The researchers also computed the same dam break test cases using a standard 2-D model commonly used by IFC. When they compared the 2-D results against those of the 3-D simulations, they found that the 2-D model underestimated how quickly the flood wave moved across land and overestimated the time at which the maximum flood occurred. This finding is important because government agencies and consulting companies use 2-D shallow flow models to predict dam breaks and floods, as well as to estimate flood hazards.

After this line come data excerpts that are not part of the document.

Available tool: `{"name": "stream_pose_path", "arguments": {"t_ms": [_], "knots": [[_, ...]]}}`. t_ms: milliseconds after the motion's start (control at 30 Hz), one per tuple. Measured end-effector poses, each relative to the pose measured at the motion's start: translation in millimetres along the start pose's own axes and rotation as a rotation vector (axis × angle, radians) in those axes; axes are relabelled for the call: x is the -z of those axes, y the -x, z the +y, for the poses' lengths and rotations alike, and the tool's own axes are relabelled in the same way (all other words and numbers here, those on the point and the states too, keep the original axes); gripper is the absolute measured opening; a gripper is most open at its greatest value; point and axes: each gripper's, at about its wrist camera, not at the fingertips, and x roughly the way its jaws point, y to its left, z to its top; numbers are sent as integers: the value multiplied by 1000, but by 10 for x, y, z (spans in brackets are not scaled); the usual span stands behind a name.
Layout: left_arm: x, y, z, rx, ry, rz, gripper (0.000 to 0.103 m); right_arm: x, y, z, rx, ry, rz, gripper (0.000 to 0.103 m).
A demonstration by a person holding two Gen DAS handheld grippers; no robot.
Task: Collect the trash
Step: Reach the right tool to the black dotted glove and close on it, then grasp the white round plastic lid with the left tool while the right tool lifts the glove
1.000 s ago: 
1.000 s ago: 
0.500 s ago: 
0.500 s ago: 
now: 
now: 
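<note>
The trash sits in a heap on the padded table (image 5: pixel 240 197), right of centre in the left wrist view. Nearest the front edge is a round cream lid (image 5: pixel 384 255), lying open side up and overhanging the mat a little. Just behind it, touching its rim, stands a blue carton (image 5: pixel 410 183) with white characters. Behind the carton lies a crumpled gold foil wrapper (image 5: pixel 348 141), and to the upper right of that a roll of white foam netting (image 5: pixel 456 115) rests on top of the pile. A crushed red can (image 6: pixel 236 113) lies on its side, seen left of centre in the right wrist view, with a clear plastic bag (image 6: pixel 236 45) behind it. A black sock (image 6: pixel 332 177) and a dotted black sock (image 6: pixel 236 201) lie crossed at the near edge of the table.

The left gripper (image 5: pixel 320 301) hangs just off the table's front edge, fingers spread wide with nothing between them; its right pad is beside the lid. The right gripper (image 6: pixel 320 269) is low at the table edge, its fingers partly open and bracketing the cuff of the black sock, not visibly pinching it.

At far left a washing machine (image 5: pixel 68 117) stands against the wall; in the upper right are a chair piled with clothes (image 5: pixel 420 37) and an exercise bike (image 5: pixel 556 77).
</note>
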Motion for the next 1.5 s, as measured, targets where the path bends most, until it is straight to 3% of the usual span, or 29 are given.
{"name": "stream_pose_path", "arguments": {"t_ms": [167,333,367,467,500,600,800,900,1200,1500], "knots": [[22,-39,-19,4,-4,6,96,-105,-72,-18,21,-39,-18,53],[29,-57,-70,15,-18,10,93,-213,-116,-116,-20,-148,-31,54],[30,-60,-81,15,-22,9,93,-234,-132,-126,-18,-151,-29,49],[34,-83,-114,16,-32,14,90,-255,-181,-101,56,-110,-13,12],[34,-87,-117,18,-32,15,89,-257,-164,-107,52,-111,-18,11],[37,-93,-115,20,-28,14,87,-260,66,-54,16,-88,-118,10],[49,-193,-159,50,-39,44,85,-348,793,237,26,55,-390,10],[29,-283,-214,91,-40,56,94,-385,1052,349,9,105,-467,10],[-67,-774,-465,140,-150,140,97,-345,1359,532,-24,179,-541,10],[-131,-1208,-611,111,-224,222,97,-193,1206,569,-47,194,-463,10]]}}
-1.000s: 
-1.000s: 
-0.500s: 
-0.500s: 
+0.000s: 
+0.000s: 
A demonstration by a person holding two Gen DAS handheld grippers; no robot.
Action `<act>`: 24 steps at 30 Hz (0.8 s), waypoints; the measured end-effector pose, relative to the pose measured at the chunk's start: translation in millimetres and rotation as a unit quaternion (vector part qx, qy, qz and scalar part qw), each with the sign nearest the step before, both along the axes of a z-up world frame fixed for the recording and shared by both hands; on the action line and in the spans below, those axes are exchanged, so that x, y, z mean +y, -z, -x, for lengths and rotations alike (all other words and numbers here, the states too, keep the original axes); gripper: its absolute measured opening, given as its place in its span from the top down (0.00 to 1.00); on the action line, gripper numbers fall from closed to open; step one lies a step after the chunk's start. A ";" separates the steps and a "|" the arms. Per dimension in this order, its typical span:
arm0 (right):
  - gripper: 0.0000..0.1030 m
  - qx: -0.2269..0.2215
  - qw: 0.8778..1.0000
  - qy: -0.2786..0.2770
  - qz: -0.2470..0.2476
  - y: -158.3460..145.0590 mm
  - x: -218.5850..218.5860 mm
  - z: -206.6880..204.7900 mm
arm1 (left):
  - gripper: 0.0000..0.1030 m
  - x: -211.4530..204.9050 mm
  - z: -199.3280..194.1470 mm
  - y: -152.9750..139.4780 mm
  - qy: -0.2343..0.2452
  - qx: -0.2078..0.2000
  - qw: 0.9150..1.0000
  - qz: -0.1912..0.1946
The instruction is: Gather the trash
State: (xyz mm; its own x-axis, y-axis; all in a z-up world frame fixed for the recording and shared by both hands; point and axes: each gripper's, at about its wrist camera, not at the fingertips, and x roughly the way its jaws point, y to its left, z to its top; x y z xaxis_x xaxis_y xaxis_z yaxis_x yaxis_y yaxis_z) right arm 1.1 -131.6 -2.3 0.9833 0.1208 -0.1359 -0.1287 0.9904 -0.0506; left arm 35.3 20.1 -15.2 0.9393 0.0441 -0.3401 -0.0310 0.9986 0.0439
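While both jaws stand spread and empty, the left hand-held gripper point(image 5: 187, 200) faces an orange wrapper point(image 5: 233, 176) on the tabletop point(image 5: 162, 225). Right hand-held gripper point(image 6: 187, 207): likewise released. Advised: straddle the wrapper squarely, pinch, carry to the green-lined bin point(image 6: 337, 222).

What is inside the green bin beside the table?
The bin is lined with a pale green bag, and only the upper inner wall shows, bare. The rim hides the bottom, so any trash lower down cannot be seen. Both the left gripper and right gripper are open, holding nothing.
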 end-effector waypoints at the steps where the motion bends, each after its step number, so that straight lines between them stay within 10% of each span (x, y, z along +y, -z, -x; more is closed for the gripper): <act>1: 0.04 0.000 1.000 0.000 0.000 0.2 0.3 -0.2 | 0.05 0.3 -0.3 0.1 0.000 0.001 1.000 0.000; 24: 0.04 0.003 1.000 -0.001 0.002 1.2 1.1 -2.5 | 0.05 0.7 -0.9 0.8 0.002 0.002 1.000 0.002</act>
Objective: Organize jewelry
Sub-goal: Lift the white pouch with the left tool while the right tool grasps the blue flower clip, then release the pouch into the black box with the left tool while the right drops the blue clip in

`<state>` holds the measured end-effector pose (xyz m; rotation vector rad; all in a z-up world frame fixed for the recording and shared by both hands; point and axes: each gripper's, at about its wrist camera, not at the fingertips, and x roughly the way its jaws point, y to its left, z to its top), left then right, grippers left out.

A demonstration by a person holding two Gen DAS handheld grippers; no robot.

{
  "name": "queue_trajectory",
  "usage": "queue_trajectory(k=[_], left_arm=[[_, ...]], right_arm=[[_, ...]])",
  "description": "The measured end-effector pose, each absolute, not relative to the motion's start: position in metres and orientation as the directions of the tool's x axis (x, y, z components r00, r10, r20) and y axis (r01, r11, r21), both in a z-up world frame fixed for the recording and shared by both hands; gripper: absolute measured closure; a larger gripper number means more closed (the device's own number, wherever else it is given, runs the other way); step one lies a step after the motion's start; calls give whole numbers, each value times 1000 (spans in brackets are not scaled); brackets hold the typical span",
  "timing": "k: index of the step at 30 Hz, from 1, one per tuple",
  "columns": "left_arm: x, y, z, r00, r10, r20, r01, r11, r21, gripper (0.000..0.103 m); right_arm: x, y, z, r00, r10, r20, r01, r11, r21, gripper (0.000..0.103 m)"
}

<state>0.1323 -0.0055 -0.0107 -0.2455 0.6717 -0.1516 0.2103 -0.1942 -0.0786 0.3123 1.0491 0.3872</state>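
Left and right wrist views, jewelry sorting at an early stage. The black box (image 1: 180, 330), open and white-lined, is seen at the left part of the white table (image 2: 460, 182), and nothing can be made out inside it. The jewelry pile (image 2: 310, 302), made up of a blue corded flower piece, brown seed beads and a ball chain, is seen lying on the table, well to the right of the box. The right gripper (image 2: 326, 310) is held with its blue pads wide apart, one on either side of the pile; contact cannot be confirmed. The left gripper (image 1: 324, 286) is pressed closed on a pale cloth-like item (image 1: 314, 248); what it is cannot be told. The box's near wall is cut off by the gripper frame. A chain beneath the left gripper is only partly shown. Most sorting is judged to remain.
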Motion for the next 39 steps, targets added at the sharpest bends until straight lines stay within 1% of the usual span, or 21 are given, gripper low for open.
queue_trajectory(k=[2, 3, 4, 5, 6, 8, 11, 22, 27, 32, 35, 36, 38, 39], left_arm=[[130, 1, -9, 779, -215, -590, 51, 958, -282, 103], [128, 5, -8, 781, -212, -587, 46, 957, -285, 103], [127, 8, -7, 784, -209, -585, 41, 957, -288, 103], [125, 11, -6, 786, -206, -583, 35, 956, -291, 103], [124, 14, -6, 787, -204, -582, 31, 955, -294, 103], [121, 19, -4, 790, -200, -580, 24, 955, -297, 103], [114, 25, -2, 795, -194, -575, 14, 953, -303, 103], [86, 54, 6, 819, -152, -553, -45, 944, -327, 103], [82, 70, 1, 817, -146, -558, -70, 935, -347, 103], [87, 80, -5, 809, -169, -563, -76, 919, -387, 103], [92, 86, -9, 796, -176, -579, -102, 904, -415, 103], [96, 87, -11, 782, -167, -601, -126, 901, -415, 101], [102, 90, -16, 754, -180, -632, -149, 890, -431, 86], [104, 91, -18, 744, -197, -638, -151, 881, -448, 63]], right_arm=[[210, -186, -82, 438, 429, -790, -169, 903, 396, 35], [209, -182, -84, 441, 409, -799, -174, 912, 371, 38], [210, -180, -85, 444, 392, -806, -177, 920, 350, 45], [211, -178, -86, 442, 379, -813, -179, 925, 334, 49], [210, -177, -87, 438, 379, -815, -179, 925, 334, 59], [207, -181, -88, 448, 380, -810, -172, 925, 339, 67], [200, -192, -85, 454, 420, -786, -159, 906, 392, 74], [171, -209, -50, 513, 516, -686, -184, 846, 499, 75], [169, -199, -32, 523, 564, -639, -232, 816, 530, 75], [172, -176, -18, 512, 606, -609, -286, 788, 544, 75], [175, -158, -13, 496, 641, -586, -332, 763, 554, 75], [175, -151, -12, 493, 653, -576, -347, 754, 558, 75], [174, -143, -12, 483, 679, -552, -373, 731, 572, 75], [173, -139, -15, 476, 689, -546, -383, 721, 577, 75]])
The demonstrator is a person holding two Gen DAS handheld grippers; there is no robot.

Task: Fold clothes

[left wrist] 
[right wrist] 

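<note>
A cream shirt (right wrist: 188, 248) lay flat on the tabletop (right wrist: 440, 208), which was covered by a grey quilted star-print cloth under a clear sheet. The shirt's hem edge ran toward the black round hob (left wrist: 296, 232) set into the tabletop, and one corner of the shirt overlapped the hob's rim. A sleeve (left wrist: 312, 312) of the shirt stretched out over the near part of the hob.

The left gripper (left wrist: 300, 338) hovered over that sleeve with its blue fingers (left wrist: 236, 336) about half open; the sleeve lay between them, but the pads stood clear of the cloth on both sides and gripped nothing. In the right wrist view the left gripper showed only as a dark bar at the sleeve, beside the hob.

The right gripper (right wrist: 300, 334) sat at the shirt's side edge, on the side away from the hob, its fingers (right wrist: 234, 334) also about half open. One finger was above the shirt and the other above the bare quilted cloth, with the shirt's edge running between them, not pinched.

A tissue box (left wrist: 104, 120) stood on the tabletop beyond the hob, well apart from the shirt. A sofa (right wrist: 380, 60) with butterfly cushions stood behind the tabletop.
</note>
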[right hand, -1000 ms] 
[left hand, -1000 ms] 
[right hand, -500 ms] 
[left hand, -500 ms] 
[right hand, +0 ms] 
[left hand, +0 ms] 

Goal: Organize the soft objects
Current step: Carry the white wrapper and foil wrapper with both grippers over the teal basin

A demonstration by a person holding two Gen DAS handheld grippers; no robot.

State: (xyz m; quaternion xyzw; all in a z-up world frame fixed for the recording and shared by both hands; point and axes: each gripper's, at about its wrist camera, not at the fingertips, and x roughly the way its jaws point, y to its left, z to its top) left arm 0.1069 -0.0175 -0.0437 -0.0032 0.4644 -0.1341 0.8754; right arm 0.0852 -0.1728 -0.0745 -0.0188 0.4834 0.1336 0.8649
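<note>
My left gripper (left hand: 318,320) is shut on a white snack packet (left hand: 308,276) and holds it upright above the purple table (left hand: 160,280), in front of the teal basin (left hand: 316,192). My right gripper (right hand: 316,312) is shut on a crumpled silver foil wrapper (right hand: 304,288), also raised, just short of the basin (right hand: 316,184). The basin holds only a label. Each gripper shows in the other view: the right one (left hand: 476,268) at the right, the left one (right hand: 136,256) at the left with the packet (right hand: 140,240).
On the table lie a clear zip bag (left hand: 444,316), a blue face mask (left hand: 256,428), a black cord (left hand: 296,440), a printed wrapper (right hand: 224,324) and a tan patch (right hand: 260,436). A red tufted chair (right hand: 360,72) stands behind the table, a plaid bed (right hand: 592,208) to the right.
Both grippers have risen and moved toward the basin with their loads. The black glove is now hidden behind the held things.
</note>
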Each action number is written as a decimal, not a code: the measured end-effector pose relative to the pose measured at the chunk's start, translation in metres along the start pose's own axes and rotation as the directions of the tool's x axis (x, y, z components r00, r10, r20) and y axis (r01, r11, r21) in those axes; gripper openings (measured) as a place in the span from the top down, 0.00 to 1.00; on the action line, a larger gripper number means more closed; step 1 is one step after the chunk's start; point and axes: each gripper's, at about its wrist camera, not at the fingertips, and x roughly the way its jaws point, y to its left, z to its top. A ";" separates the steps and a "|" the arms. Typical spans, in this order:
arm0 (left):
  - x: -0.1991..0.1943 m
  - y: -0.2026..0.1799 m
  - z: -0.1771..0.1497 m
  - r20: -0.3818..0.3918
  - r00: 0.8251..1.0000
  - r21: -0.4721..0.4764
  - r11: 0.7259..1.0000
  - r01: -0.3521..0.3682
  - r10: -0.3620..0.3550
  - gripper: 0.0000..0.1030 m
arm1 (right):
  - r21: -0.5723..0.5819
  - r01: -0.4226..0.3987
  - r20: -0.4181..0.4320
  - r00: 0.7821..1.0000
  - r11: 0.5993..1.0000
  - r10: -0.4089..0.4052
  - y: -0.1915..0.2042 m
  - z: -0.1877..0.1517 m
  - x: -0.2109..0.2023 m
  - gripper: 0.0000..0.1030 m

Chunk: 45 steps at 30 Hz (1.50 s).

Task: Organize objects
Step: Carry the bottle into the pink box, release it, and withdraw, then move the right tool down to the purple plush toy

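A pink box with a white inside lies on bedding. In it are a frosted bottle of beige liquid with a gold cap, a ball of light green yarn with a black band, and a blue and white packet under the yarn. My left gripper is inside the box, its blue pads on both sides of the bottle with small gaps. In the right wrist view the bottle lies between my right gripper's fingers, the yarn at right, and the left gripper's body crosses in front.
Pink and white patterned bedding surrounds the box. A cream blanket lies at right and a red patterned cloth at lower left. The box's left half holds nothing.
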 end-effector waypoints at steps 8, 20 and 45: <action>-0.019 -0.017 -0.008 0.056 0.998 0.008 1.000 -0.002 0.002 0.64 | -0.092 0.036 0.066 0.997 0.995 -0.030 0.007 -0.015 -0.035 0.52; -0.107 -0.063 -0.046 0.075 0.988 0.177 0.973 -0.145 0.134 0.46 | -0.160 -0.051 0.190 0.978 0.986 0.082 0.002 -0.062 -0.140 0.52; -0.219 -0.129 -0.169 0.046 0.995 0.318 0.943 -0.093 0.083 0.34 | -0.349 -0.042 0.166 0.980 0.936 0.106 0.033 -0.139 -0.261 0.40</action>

“By performing these 3-D simulations, we provided a huge data set that can be used to improve the accuracy of existing 2-D and 1-D flood models,” Constantinescu said. “We can also examine the effectiveness of deploying flood protection structures for different flooding scenarios.” The team ultimately showed that HPC can be used successfully to answer engineering questions related to the consequences of structural failure of dams and related hazards.
Constantinescu said that as computers become faster and more powerful, simulations of full flooding events over larger physical regions will be possible. Summit, the OLCF’s next-generation supercomputer that is scheduled to come online in 2018, will unearth new possibilities for Constantinescu’s research.
“Advances in numerical algorithms, automatic grid generation, and increased supercomputer power will eventually make the simulations of flood waves over large durations of time possible using Titan, and even more so with Summit,” Constantinescu said. “Eventually, things we previously had to do by hand, such as generating a high-quality computational grid, will just be part of the typical software package.”